━━━━━ Supplied information

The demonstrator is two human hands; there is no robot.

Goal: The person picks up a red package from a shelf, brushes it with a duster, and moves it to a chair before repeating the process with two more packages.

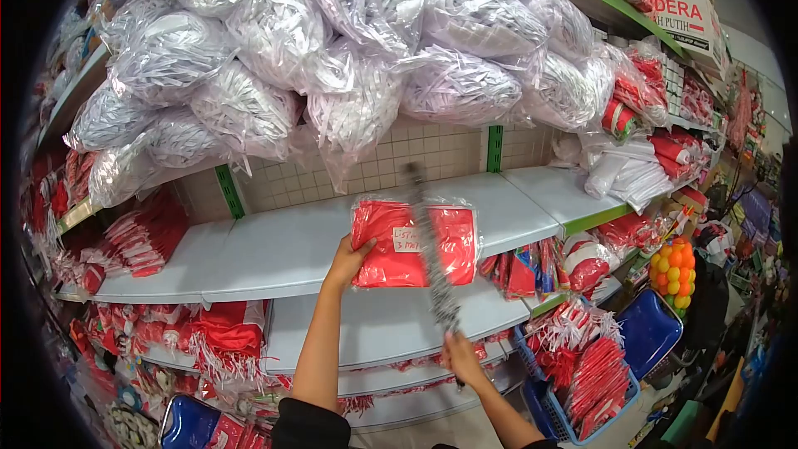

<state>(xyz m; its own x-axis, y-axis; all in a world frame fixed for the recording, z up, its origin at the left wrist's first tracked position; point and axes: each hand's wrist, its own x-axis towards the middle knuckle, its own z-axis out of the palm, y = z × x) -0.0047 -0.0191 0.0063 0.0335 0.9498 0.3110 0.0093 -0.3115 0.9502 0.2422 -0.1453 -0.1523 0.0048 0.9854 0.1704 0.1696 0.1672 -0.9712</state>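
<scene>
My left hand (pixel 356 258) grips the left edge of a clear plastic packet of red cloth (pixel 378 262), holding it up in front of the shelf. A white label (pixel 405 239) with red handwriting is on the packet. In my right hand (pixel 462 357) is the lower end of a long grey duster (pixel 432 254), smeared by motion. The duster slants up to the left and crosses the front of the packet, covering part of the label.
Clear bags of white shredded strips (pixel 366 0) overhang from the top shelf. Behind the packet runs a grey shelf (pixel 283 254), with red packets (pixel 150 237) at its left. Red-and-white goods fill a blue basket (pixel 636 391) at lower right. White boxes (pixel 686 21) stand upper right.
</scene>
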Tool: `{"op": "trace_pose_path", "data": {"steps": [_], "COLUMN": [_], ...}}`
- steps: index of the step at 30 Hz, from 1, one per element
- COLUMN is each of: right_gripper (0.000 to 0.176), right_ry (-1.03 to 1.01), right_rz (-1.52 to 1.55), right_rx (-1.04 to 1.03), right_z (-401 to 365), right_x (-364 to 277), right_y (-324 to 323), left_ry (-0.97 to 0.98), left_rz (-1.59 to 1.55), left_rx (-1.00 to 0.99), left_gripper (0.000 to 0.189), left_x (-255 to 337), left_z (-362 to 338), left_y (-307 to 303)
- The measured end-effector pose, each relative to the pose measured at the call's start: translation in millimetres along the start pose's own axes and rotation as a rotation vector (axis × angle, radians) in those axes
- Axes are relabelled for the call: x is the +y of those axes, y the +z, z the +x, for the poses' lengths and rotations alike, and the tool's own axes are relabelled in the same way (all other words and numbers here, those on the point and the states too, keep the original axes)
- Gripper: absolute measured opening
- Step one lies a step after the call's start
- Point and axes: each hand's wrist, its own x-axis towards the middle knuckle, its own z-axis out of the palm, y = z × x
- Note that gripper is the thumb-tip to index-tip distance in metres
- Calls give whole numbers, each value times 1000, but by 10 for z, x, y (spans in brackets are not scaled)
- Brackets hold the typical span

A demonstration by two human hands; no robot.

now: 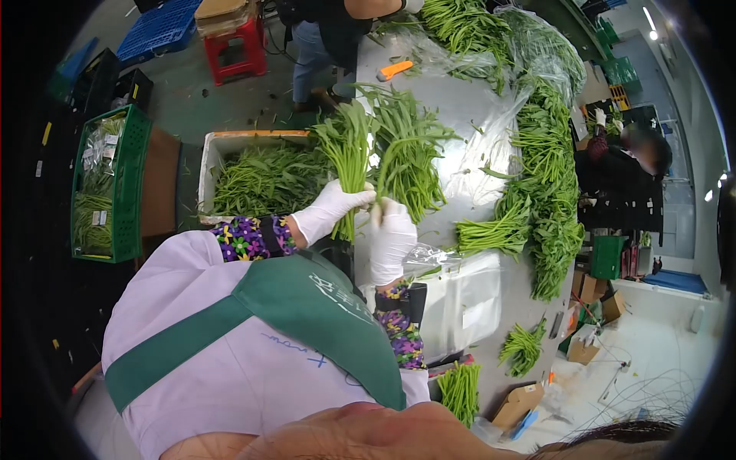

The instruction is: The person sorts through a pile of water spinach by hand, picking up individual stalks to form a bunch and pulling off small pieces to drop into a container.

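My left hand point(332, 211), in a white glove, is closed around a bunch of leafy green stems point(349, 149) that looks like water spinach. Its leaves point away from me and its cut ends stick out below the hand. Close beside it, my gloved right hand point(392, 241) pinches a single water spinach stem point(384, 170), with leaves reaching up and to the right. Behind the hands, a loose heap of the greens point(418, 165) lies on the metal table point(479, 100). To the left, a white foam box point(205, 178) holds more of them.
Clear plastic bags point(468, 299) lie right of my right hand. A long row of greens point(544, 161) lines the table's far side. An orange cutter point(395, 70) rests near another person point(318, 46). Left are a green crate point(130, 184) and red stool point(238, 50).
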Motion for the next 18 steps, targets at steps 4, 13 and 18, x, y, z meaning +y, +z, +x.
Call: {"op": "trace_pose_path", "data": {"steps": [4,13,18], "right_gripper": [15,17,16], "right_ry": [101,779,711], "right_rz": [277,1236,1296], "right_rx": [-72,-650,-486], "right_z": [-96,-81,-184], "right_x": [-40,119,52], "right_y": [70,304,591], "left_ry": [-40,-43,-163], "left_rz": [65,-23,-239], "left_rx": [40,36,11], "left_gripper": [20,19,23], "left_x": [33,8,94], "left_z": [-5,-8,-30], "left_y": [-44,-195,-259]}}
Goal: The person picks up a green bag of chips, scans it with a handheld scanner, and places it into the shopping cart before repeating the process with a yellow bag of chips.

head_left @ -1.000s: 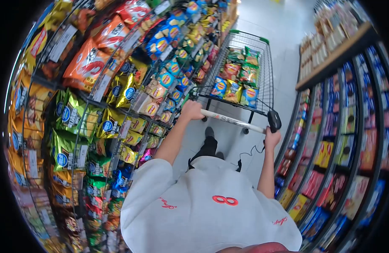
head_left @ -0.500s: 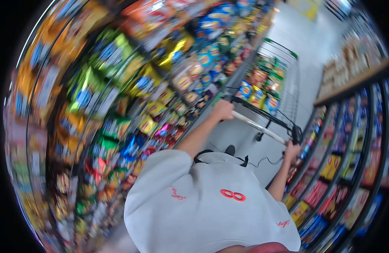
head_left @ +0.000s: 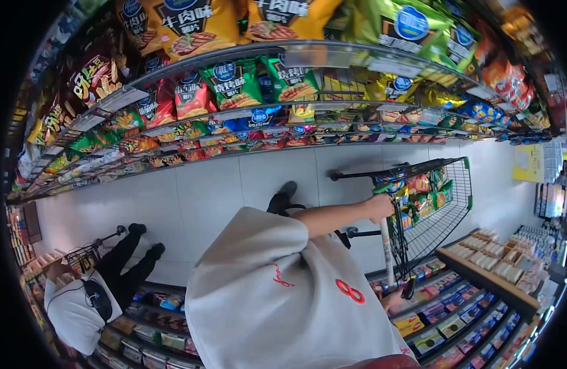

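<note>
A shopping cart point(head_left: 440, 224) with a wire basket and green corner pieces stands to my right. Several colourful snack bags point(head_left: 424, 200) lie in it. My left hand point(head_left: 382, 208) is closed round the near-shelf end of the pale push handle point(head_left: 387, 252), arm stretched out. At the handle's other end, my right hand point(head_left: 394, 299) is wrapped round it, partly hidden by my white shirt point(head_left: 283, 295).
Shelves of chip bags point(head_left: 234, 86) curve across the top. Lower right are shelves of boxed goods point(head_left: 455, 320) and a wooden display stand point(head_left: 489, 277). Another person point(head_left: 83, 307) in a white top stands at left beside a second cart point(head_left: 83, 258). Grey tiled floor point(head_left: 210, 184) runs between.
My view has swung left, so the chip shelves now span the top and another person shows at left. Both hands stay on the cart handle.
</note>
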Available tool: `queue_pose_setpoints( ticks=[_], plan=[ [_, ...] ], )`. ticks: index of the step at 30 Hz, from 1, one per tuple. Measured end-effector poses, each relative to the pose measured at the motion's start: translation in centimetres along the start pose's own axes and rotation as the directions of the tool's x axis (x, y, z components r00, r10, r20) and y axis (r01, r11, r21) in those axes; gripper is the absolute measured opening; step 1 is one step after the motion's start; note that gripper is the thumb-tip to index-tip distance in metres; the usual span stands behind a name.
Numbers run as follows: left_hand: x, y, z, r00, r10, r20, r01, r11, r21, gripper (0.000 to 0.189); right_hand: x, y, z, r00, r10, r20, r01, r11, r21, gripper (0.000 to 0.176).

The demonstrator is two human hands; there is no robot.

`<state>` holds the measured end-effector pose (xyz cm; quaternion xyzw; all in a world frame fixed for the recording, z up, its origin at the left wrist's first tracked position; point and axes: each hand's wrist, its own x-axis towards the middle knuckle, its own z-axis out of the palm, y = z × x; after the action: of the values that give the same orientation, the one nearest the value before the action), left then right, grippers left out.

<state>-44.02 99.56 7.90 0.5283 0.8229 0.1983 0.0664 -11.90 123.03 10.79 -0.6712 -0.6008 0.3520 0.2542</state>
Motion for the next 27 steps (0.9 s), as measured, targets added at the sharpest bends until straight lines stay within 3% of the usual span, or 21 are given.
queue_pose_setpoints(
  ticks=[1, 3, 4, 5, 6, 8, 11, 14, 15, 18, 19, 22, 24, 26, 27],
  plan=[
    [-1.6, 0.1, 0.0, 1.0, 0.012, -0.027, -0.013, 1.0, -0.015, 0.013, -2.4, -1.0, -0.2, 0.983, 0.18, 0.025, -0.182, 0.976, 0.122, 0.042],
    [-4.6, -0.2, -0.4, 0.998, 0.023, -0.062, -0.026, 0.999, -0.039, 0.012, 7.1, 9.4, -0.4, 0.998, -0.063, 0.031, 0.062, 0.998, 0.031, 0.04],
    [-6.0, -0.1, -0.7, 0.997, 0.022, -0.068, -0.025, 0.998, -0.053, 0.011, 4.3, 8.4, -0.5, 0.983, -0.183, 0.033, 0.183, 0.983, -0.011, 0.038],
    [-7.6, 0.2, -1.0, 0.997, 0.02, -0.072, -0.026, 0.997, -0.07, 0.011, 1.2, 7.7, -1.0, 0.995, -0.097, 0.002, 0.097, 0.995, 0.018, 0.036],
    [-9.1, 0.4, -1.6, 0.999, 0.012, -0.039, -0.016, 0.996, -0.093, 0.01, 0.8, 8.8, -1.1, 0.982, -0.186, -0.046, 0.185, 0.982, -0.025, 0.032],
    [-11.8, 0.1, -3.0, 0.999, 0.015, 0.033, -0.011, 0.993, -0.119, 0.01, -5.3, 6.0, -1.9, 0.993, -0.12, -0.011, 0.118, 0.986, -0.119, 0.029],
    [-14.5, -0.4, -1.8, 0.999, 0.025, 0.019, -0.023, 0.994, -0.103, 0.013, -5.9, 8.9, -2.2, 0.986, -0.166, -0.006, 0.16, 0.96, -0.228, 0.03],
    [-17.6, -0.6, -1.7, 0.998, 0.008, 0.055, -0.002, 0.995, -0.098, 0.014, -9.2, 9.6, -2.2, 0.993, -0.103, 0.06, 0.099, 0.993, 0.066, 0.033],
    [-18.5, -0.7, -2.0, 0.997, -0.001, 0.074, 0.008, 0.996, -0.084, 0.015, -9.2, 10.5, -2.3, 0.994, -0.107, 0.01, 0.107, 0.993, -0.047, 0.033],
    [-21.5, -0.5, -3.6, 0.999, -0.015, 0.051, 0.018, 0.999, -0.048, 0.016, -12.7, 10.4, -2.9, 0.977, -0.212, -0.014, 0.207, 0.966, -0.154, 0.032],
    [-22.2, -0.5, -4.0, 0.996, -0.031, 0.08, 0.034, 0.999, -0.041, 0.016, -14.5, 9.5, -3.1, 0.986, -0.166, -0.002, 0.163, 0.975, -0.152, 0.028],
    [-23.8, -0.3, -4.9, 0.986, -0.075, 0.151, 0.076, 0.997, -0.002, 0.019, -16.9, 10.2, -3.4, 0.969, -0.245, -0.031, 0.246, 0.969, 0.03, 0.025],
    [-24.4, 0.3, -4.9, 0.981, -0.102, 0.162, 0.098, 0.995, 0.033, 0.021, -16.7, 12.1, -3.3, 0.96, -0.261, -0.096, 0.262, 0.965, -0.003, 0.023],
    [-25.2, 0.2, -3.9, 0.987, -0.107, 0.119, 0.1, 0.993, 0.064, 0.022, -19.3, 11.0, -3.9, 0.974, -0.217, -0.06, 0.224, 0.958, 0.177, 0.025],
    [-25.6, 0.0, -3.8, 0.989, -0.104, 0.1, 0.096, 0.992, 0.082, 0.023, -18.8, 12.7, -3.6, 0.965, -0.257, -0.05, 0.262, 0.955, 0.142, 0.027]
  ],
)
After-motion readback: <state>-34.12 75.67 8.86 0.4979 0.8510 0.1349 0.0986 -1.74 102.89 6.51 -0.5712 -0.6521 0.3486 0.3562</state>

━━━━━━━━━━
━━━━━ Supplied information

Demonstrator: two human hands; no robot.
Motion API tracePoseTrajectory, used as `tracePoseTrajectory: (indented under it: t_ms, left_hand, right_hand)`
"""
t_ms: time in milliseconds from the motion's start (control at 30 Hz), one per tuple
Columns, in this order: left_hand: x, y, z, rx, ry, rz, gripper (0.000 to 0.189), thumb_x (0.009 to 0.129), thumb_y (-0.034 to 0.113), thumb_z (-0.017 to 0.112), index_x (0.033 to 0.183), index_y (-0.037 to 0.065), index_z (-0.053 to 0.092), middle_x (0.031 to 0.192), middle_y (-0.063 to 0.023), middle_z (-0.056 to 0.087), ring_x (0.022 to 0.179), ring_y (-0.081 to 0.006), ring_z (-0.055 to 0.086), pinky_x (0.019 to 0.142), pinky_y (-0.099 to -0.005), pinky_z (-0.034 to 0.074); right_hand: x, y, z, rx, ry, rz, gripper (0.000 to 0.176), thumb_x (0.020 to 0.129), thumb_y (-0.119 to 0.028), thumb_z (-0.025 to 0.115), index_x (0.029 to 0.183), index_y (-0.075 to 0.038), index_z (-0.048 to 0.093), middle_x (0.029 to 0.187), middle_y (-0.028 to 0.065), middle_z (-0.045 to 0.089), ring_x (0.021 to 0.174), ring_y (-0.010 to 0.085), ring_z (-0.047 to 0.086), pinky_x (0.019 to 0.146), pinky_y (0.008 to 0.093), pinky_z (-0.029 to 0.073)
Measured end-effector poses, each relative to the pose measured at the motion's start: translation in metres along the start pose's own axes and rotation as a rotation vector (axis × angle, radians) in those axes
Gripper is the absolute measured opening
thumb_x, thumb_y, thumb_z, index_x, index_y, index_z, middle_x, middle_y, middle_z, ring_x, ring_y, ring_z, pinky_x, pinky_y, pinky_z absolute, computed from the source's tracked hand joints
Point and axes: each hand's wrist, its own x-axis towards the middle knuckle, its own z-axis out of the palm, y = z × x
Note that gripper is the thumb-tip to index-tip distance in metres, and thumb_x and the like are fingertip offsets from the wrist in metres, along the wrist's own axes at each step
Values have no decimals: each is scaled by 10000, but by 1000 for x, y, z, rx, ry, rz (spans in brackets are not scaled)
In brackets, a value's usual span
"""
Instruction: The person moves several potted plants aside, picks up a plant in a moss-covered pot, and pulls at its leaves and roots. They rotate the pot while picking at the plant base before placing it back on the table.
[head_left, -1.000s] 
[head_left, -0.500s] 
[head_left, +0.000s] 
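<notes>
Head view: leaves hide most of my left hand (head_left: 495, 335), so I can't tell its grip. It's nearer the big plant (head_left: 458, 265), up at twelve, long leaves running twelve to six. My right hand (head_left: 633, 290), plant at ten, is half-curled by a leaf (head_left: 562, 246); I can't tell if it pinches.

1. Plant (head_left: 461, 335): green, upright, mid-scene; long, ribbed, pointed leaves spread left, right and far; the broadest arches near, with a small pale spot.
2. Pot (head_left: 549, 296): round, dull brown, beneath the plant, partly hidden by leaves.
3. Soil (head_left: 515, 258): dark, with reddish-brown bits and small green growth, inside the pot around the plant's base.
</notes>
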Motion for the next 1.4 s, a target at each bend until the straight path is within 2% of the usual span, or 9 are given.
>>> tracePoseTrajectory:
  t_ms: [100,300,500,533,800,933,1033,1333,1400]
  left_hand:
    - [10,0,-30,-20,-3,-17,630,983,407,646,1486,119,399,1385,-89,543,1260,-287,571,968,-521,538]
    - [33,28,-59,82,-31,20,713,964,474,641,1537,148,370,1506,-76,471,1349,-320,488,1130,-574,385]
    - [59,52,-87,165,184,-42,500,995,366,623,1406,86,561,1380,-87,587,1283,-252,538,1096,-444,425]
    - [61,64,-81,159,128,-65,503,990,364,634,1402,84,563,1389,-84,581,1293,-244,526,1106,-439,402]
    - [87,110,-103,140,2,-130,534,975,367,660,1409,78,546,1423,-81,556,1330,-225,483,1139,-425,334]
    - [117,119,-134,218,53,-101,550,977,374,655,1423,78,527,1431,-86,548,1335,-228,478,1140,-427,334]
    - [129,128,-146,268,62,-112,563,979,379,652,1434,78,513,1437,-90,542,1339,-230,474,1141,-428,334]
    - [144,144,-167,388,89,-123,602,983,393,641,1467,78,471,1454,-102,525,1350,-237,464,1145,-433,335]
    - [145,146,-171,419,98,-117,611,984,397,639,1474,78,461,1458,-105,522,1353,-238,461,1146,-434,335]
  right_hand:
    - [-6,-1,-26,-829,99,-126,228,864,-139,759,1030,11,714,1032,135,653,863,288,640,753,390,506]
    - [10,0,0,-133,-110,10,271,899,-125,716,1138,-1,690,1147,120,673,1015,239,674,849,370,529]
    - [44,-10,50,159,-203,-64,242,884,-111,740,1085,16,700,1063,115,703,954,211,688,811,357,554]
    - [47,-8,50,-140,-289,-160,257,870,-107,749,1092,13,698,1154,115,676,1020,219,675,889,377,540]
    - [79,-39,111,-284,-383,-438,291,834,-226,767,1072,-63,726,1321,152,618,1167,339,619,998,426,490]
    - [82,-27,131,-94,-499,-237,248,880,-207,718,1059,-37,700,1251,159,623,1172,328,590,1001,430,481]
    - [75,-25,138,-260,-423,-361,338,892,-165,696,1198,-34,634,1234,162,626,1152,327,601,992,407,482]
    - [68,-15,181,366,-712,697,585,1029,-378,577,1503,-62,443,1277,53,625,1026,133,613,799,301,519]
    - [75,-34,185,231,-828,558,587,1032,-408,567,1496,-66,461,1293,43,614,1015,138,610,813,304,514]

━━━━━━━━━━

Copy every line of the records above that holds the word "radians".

* Result for this task
- The measured end-effector pose, each relative to the pose measured at the call's start: translation in millimetres along the start pose's own axes and rotation as a rotation vector (axis × angle, radians) in those axes
Measured end-effector poses, each relative to the pose measured at the motion's start: translation in metres along the start pose's own axes and rotation as a rotation vector (axis × angle, radians) in those axes

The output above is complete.